Exercise aim =>
Only the lines below starting at the one containing "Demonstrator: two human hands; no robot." and ending at the one containing "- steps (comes" belong in the answer, each copied exactly.

===== Supplied material

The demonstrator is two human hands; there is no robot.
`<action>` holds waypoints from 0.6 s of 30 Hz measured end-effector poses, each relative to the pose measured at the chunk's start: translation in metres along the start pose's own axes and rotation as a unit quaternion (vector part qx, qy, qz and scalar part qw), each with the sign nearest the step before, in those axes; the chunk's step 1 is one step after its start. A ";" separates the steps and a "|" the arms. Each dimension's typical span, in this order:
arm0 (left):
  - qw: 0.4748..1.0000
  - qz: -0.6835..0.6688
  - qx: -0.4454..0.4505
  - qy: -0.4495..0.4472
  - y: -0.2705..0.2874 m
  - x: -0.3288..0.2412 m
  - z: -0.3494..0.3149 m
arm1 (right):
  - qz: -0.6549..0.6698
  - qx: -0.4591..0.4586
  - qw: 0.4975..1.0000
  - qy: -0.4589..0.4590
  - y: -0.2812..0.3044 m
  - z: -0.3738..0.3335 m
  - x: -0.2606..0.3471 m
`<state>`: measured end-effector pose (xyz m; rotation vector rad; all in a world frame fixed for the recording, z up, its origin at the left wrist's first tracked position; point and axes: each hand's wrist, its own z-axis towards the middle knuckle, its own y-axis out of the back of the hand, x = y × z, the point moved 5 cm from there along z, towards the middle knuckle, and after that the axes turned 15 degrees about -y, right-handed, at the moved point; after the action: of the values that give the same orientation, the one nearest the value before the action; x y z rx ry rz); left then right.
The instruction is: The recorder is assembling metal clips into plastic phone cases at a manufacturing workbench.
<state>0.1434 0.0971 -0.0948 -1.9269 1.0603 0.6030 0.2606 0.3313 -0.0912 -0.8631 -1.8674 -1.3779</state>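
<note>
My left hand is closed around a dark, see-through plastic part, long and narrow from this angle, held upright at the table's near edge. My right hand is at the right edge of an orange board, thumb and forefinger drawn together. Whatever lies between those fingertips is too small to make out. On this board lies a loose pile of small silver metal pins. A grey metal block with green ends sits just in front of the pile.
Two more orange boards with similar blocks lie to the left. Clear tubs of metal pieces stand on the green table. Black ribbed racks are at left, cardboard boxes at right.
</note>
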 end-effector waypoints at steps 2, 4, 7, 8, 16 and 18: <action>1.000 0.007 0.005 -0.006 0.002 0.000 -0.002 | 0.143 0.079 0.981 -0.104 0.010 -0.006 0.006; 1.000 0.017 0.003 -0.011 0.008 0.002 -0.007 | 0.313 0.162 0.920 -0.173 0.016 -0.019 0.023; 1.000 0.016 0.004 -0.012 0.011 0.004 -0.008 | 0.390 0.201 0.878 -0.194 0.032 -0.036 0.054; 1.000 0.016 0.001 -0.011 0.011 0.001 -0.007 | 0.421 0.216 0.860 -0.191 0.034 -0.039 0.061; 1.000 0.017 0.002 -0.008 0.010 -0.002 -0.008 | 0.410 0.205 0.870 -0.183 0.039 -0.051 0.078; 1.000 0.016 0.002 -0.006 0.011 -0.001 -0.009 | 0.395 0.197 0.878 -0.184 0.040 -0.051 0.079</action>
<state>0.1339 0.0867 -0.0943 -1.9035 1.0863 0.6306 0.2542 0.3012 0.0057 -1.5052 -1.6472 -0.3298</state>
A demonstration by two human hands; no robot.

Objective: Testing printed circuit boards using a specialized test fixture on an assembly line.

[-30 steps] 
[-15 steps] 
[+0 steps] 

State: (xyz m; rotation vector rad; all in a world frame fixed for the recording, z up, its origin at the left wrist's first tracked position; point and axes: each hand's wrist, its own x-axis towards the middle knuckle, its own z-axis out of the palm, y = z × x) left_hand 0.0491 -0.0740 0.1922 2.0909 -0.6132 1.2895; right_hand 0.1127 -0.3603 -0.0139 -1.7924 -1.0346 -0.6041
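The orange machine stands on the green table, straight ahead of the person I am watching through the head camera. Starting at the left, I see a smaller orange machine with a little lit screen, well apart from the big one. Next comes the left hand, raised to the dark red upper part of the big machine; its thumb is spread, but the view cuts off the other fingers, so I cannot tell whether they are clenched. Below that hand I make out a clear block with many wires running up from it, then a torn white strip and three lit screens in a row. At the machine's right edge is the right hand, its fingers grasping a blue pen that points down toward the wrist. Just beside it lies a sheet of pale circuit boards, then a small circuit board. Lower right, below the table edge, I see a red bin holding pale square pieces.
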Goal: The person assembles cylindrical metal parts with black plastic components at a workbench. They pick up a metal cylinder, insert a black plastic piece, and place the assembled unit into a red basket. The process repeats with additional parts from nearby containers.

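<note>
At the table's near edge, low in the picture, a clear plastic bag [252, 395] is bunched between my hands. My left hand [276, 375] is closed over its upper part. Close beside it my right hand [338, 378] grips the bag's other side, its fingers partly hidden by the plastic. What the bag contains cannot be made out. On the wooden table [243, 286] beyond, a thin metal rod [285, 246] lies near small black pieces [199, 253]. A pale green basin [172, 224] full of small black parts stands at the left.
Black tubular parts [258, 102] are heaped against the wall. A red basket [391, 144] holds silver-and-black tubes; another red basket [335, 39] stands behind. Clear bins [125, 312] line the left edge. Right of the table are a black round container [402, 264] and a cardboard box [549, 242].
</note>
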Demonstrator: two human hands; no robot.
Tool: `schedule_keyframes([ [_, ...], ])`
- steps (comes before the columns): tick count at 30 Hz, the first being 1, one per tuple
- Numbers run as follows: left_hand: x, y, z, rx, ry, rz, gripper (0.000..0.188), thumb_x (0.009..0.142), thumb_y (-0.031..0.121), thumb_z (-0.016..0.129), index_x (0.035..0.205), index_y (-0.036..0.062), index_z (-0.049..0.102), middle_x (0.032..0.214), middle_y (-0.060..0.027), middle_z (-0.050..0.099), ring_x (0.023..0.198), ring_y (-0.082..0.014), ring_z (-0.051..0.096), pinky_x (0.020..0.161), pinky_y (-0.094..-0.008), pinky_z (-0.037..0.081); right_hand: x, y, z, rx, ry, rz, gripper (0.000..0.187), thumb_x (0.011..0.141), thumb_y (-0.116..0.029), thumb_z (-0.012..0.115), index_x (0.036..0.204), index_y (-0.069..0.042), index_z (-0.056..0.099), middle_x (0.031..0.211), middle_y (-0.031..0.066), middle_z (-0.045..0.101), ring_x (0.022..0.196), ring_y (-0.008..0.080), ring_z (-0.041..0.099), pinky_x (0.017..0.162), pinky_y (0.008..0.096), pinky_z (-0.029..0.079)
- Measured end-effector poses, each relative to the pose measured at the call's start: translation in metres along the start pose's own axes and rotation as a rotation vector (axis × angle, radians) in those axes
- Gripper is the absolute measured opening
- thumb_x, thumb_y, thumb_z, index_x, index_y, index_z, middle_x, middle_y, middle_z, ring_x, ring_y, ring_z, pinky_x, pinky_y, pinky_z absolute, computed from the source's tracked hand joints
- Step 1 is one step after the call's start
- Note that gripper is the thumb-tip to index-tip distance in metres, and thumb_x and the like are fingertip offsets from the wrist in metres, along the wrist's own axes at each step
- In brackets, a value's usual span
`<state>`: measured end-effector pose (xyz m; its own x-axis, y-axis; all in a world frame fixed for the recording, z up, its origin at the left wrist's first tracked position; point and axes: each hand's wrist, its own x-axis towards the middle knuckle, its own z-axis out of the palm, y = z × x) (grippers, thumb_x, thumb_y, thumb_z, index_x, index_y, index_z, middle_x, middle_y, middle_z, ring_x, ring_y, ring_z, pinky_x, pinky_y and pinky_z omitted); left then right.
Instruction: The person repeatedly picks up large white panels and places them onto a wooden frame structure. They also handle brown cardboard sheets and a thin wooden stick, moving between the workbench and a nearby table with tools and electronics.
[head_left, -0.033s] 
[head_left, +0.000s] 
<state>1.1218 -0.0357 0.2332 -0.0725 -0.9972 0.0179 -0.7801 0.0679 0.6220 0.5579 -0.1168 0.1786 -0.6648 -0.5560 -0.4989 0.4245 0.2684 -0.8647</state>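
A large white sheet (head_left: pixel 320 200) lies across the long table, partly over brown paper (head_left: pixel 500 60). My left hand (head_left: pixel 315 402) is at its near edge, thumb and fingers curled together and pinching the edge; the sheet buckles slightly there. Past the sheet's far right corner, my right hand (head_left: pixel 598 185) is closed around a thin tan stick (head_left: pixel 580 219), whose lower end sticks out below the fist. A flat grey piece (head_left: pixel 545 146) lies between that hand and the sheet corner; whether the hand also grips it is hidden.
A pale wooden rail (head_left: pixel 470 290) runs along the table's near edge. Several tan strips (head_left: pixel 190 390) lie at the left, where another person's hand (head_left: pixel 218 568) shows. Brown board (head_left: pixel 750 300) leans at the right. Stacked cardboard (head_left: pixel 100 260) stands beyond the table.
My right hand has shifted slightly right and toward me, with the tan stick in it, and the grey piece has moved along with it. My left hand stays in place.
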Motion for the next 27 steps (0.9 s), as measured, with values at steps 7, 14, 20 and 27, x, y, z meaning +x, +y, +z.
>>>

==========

Response area =>
Demonstrator: two human hands; no robot.
Tool: `schedule_keyframes([ [_, ...], ])`
- steps (comes before the columns): tick count at 30 Hz, the first being 1, one per tuple

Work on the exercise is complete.